Publié le par nobody's listening

La nuit commence tôt aujourd'hui.

C'est peut-être celle d'hier qui n'a pas eu le de finir.

Comment elle a fait ? Elle a eu autant de temps que les autres pourtant.

Elle a dû prendre du retard sans doute. Qu'est-ce que tu veux que je te dise ? Comment je pourrais savoir moi ? 

Je sais pas.

 

Ca fait mal.

Ca fait toujours mal.

 

Il faut écraser resserer écrabouiller ratatiner rétrécir étriquer corseter... Oui c'est ça. Comme dans un corset. Comme un corset qu'on sert de plus en plus fort. Jusqu'à en étouffer. Jusqu'à ne plus pouvoir défaire les liens.

 

Attaché je veux pas ça fait mal et on peut plus bouger. Attaché sans respirer. On a volé l'air. On a volé l'air toujours on a volé l'air. C'est trop serré. 

 

Serrer les liens sans jamais s'arrêter pour faire le noeud. Jsqu'à entendre les os craquer. 

 

Mais on les entendait déjà craquer avant.

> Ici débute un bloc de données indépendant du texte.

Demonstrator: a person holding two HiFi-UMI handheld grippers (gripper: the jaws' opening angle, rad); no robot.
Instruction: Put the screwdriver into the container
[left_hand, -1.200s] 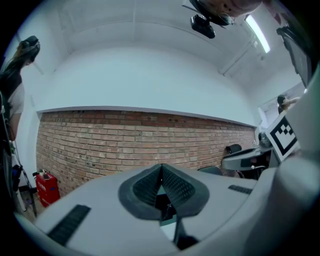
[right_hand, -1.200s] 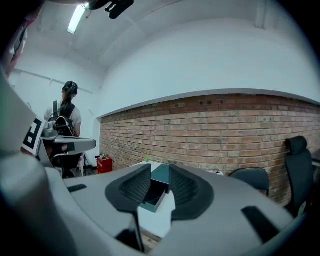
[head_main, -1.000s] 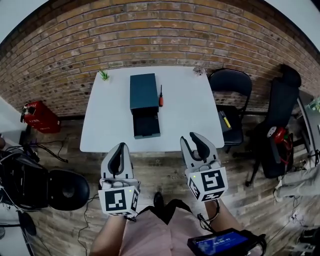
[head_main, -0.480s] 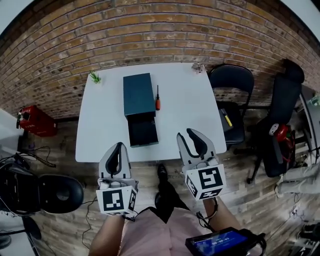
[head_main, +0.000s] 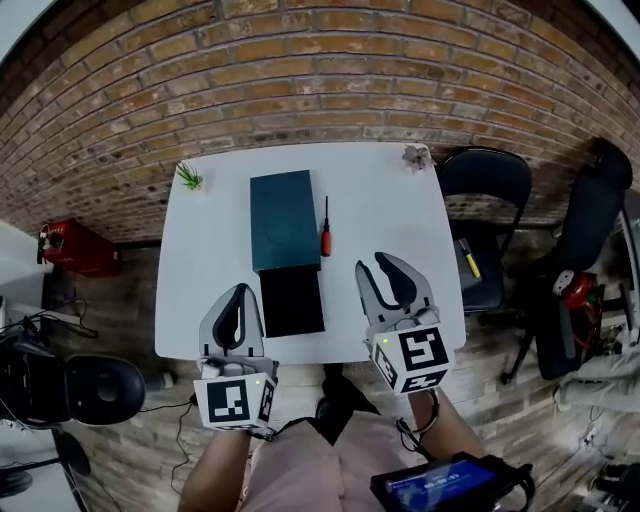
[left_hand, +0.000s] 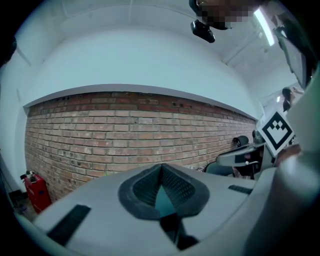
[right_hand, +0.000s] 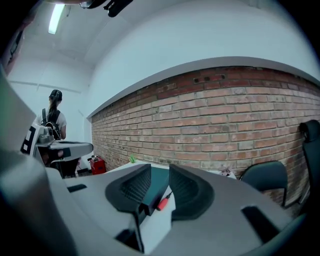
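The screwdriver (head_main: 325, 232) lies on the table (head_main: 395, 225), just right of the container (head_main: 283, 232).

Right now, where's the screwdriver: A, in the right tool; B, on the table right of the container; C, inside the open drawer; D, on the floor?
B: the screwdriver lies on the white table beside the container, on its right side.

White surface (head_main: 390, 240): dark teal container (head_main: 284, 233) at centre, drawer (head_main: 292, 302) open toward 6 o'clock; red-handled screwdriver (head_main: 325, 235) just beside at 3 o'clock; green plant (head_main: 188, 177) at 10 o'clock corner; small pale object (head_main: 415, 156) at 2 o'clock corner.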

Non ça c'était le bruit des spasmes. il faut pas confondre. 

 

Pas confondre avec le bruit de la pendule qui refuse de fonctionner. Pas confondre avec le bruit du temps qui s'écrase.

 

Avec tout le bruit du silence qui s'installe.

 

Il part où dites ? Je voudrais savoir où il part.

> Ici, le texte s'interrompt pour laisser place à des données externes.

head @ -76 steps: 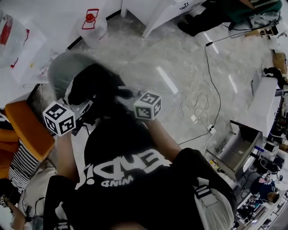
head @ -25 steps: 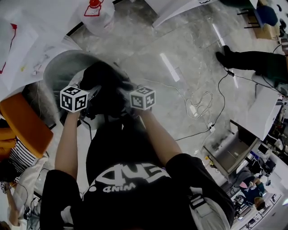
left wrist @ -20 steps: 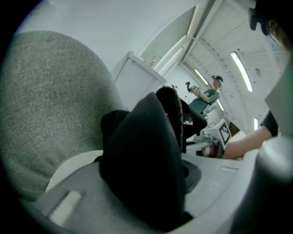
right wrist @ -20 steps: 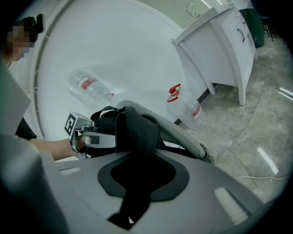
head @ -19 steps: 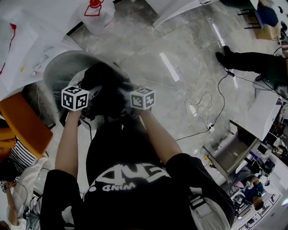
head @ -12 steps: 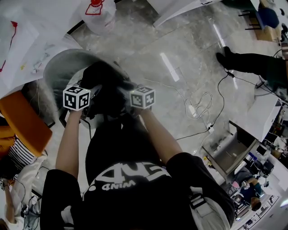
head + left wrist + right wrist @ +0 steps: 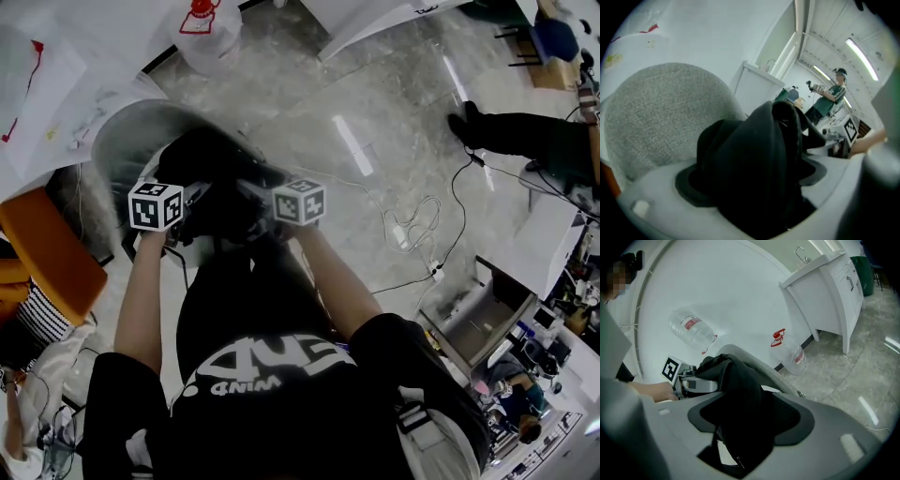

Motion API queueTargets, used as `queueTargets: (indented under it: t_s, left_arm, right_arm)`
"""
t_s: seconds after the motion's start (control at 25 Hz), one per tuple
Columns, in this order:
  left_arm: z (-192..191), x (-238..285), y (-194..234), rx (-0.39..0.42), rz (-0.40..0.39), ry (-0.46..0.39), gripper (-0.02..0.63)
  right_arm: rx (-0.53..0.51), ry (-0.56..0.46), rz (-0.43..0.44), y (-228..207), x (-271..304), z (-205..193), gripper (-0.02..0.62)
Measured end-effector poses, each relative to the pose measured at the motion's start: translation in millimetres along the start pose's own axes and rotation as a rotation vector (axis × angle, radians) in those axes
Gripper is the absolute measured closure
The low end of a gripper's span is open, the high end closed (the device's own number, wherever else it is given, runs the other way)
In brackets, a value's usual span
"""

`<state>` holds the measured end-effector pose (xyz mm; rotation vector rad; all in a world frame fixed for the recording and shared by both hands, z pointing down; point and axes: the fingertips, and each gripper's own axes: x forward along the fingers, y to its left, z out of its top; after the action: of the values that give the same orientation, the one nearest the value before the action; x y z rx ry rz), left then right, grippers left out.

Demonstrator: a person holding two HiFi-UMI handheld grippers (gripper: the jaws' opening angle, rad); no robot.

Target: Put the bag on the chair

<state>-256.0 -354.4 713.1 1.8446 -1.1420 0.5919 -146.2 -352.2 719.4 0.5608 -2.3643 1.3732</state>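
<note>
A black bag (image 7: pixel 211 173) lies slumped on the seat of a grey round-backed chair (image 7: pixel 127 141). My left gripper (image 7: pixel 192 208) reaches it from the left and my right gripper (image 7: pixel 255 192) from the right. Both sets of jaws have just been opening. In the left gripper view the bag (image 7: pixel 754 168) fills the wide gap between the jaws, with the chair back (image 7: pixel 656 117) behind it. In the right gripper view a fold of the bag (image 7: pixel 736 394) hangs loose between the spread jaws, and the left gripper (image 7: pixel 689 383) shows beyond it.
An orange seat (image 7: pixel 52 248) stands left of the chair. A clear water jug (image 7: pixel 202 28) sits on the floor by the wall. Cables (image 7: pixel 412 225) trail across the floor at right, near a white cabinet (image 7: pixel 553 253) and a person's legs (image 7: pixel 525 131).
The bag has settled on the chair seat. Both grippers stay at its sides, the left one having edged slightly along it.
</note>
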Motion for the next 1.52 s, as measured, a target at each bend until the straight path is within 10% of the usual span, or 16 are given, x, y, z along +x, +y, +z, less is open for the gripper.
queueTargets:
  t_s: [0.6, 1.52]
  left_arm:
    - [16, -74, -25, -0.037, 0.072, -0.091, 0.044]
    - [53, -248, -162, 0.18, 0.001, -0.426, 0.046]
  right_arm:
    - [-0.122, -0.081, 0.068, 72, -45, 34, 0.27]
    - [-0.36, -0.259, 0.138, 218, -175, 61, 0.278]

Loin très loin. Quelque part où tu paux pas l'attraper. C'est trop loin pour toi. A chaue seconde il est plus loin. Trop loin pour toi.

 

Et ça fait un mur de plus. Un qui respire et c'est un mur qui n'entend pas comme tous les autres.

 

On pourrait appeler ?

 

J'ai appelé mais j'ai beau crier on m'entend pas. On n'entend rien. Et même moi j'entends plus. J'ai les oreilles tellement pleines de silence que les tympans m'en dégoulinent sur les doigts.

 

La nuit commence tôt ce soir. Les monstres sont en avance et les placards débordent.

 

Elle fait mal cette nuit-là. J'aurais voulu qu'elle n'arrive jamais.